We’ve had same application running on Docker Swarm with Glusterfs with similar mounts for a in-premise setup for one of our customers and it seems to be working fine with zero issues, but I’m not sure if it has something to do with specific environment where it isn’t loaded as much with traffic. But it could also indicate something specific to Ceph like you said
This is not really an argument against ceph being temporarily unavailable on the node, thus resulting in process that access the mountpoint to be hanging.
I hope you do find a ceph expert who knows what’s responsible for it. From the perspective of docker it’s just a bind.
This is not really an argument against ceph being temporarily unavailable on the node, thus resulting in process that access the mountpoint to be hanging.
That makes sense. Thank you. I don’t think it’s temporarily unavailable, but it seems to not allow access to files(they are there, but when I try opening some of them them with vim, the editor sometimes hangs), preventing the container from coming up on another node.
I’ll try posting on Ceph forum. We are also debating getting rid of Ceph entirely as we don’t use it on anywhere other than our QA environment. But weren’t completely sure this was a Ceph issue.

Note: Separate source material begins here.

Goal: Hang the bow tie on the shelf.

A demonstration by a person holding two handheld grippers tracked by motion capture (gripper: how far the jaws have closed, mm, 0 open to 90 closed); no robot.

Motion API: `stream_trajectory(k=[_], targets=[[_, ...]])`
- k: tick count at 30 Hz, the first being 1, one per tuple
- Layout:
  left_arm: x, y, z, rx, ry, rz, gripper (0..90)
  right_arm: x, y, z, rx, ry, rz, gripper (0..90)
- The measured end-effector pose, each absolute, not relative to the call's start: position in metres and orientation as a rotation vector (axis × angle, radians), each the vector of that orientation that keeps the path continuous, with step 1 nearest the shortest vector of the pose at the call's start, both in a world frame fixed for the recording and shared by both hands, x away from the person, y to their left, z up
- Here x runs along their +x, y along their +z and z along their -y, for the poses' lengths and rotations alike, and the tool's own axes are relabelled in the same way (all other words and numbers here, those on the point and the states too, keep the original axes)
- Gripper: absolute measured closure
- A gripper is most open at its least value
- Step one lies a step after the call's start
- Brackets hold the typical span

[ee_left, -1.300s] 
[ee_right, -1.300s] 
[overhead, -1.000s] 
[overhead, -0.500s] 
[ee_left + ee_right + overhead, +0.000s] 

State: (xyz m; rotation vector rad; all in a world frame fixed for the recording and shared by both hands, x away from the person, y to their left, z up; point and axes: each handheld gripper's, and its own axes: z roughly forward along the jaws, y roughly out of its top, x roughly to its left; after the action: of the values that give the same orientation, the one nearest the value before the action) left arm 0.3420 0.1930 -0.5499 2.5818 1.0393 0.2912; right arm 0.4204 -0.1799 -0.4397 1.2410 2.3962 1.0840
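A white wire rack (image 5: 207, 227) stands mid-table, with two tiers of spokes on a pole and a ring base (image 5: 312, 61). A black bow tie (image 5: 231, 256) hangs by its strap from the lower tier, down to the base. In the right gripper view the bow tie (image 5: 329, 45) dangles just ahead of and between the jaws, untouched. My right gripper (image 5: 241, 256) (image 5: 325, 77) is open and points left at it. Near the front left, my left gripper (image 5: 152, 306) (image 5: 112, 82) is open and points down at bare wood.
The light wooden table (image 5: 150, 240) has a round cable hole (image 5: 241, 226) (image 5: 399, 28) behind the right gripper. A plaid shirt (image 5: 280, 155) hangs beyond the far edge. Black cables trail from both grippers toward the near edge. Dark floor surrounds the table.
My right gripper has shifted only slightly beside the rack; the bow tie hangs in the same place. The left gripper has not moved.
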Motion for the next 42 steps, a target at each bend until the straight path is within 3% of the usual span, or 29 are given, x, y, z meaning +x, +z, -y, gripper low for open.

Ok. I think I may have found the solution? Not totally sure but after 10 days I haven’t seen the issue again. Hopefully it doesn’t reoccur.
I think you were right.
I was using single keyring for mounting CephFS on all client VMs. I regenerate individual keyring files for every client and that seems to have solved it. I wouldn’t have thought file locking mechanism dependent on client keyring.